Tens of thousands of patients implanted with defective metal-on-metal hip replacements have experienced months of pain, inconvenience, and rehabilitation therapy. Now data has been released showing that one in eight patients will need to undergo the ordeal all over again because of defects with their ASR Hip Resurfacing System or the ASR XL Acetabular System hip replacement implant device. ASR Hip Resurfacing Systems and ASR XL Acetabular System hip replacements were made by DePuy Orthopaedics, a division of Johnson & Johnson.
When problems first developed with DePuy metal-on-metal hip replacement devices, the company reportedly blamed surgeons for the hip implant device failures in patients, by claiming that the surgeons were implanting the devices improperly. In response to these allegations, some surgeons stated their belief that the hip implants contained design flaws or defects.
Later, evidence came out showing that DePuy likely knew that the problems were related to manufacturing or design deficiencies. Specifically, it came to light that patients and doctors began reporting problems with ASR hips soon after the hip replacements went on the market in Australia and England in 2003. Then, in 2008, DePuy was reportedly warned by a company consultant that the metal-on-metal hip implant might have a design flaw.
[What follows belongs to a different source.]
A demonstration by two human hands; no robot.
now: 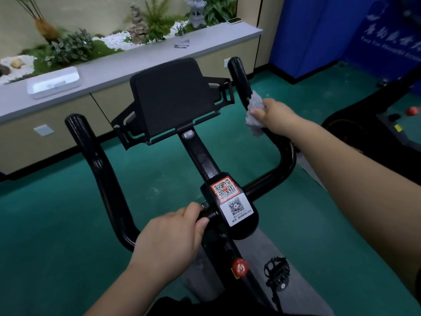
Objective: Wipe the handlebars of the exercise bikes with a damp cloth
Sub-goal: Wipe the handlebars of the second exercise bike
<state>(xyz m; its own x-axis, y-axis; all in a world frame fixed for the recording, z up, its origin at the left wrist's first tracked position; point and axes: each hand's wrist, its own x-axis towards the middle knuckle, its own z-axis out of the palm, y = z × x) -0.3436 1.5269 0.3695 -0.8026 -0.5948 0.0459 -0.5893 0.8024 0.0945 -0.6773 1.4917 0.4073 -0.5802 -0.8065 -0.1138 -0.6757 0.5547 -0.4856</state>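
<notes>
The right hand (276, 116), at the right of the frame, is gripping a grey cloth (255, 112) and pressing it around the right arm of the black handlebar (241, 83), just below its rounded tip. The left hand (168, 238), low in the centre, is closing around the crossbar beside the console (232, 204), which is carrying two QR-code stickers. A black tablet holder (168, 96) is standing above the middle of the bars. Along the upper left, a grey bench (127, 62) is holding a white tray (53, 82), plants, and a second folded cloth (182, 43).
</notes>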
In an internal e-mail dated August 2009, Johnson & Johnson executive Pamela Plouhar reported that the FDA had refused to approve the ASR device because the company’s own studies showed it had failed prematurely at a higher rate than other devices, and required repeat surgeries after implantation. Ms. Plouhar notified the executives that the FDA had cited early failure, or “revision,” during clinical trials as the reason for denial.
The email was received by at least three other company executives—including DePuy’s president at the time, David Floyd.
It wasn’t until 2010 that DePuy Orthopaedics confirmed that the metal-on-metal hip replacement implants could be considered defective products. At that time, DePuy issued a warning to patients to be on the lookout for symptoms including, but not limited to:
- Fracture of the bone.
- Hip implant component loosening, dislocation, or hip implant component misalignment.
- Increased metal ion levels in the blood.
- Nerve damage.
- Tissue damage.
- Muscle damage.
By August 2010, it was clear that something else had to be done.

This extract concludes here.